▶ ASSIGNMENT
Where the material below has a line containing "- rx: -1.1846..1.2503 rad", start repeating exactly, and keep going through the line containing "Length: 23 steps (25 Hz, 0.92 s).", with no other lines.

▶ COLLECTED MATERIAL
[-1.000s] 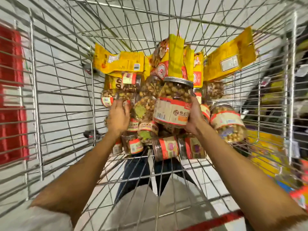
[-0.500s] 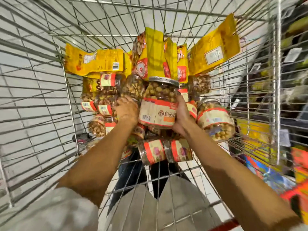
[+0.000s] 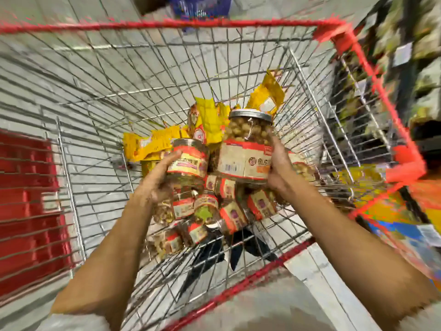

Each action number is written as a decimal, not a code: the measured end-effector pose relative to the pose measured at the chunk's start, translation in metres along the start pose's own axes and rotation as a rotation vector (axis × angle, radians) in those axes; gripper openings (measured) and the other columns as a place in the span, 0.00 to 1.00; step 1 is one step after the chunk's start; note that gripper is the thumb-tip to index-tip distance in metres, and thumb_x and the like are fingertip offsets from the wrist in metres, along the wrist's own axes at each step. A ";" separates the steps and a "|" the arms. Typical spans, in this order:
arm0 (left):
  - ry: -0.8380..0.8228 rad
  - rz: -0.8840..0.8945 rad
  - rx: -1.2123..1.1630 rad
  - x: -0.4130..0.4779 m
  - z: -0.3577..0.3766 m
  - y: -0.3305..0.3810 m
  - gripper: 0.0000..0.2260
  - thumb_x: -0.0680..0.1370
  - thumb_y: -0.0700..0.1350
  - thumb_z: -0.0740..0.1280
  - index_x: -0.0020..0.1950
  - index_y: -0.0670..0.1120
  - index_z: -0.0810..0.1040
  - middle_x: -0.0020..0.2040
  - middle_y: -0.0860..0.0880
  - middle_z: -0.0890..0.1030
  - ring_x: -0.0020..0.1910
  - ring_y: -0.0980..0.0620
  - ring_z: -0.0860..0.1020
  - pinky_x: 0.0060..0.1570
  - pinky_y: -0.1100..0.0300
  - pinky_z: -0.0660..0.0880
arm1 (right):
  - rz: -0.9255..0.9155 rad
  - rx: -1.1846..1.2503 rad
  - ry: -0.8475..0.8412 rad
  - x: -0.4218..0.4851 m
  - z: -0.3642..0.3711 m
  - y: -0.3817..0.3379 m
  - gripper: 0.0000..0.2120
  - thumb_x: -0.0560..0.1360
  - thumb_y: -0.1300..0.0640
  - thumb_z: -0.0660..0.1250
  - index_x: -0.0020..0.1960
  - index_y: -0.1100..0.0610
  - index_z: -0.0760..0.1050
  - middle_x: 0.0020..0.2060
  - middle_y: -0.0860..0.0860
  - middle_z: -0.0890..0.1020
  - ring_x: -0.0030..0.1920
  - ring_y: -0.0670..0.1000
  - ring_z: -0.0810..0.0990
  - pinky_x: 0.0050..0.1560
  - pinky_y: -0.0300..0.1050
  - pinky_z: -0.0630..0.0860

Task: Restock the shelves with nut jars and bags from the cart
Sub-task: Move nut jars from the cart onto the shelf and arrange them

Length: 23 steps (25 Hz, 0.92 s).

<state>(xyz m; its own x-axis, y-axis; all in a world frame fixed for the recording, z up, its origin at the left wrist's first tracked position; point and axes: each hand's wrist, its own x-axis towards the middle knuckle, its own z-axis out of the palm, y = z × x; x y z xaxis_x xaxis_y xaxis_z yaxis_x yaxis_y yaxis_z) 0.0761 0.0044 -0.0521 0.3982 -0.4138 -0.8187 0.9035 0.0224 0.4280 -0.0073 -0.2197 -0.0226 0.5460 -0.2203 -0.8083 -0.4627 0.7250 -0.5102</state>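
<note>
Left hand (image 3: 158, 185) grips small jar (image 3: 187, 158), right hand (image 3: 278, 168) grips big jar (image 3: 245, 149); both upright above cart (image 3: 372, 75) pile. Shelves (image 3: 420, 68) right of cart, right hand nearer.

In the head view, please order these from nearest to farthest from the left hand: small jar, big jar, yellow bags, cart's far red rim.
1. small jar, in the left hand
2. big jar, right, beside it
3. yellow bags, behind the jars
4. cart's far red rim, top of view
</note>
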 end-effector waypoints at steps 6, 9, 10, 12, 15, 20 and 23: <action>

▶ EXERCISE ANSWER
  - rx: -1.1846..1.2503 rad
  - ry: -0.8475..0.8412 rad
  - x: -0.4218..0.4851 m
  - z: -0.3642..0.3711 m
  - y: -0.3817..0.3379 m
  - gripper: 0.0000..0.2120
  - thumb_x: -0.0560..0.1360
  - thumb_y: -0.1300..0.0640
  - thumb_z: -0.0660..0.1250
  - index_x: -0.0020..0.1960
  - index_y: -0.1100..0.0610
  - index_z: -0.0760..0.1050
  - middle_x: 0.0020..0.2060
  - middle_y: -0.0860..0.0860
  - middle_z: -0.0890..0.1020
  - ring_x: -0.0030..0.1920
  - ring_y: -0.0670..0.1000
  - ring_z: -0.0810..0.0990
  - pinky_x: 0.0050..0.1560
  - pinky_y: -0.0300..0.1050
  - pinky_z: -0.0630..0.0860

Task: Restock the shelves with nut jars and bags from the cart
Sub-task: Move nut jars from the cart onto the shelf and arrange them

Length: 23 steps (25 Hz, 0.92 s).

That completes the response to the exercise.